33 Although Simos J went on to rehearse the contrary argument, the fact that there was, in the present case, no submission that the Contracts Review Act cannot apply causes me to proceed on the basis that the position stated by Simos J in the above extract should be accepted – added to which, this is a case in which there appears on the face of the instrument nominal consideration legally sufficient for contract formation purposes: see, for example, Hancock v Wilson [1956] St R Qd 266 concerning the grant of an easement for one shilling.

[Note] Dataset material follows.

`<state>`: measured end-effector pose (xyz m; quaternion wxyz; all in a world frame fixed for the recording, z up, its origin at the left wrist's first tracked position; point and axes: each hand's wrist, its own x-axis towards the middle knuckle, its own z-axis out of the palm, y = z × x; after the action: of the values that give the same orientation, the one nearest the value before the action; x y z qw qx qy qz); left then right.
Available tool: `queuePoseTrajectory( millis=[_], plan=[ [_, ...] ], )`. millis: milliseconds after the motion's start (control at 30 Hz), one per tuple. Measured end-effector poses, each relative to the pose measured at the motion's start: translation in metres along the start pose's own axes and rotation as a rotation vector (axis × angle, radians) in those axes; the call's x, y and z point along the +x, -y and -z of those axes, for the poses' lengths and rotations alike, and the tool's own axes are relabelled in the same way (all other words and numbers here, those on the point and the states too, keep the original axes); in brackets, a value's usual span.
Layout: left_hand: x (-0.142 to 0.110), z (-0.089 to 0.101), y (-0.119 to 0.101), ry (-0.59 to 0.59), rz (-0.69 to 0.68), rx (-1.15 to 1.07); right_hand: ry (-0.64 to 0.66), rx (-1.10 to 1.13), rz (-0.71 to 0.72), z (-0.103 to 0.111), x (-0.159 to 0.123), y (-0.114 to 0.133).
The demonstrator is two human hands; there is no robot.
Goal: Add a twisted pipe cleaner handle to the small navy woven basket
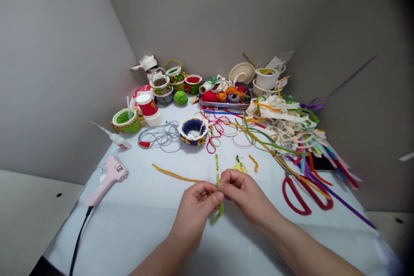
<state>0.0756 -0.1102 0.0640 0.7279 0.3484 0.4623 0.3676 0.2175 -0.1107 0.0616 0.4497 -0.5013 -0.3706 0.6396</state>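
Both my hands meet low in the middle of the white table (136,233). My left hand (196,207) and my right hand (246,192) each pinch a twisted green and yellow pipe cleaner (217,172). Its upper end points away from me and its green lower end curls down below my left thumb. A long yellow pipe cleaner (174,175) lies just beyond my left hand. A short orange piece (254,162) and a small yellow-green bit (239,165) lie beyond my right hand.
A pink glue gun (108,177) with a black cord lies at the left, red-handled scissors (305,196) at the right. A blue woven cup (193,130), grey cord (161,136), glue bottle (116,139), decorated cups, yarn and a heap of ribbons and lace (291,125) crowd the far side.
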Motion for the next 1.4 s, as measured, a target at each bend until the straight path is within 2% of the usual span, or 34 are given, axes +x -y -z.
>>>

34 The approach to be adopted in considering cases brought under s 7 of the Contracts Review Act was explained by Basten JA in Perpetual Trustee Co Ltd v Koshaba [2006] NSWCA 41. The first stage entails making findings of fact as to the circumstances revealed in the evidence. In Basten JA’s words “the second step in the process is a finding that a contract or a provision of a contract is ‘unjust’”. His Honour also notes that “here the Court is not exercising a discretionary power but making an evaluative judgment as to whether the facts as found satisfy a statutory description which in turn engages a discretionary power”. The third step involves the exercise of the power to grant relief which may, but need not, follow from a finding that the contract or a provision of the contract is unjust.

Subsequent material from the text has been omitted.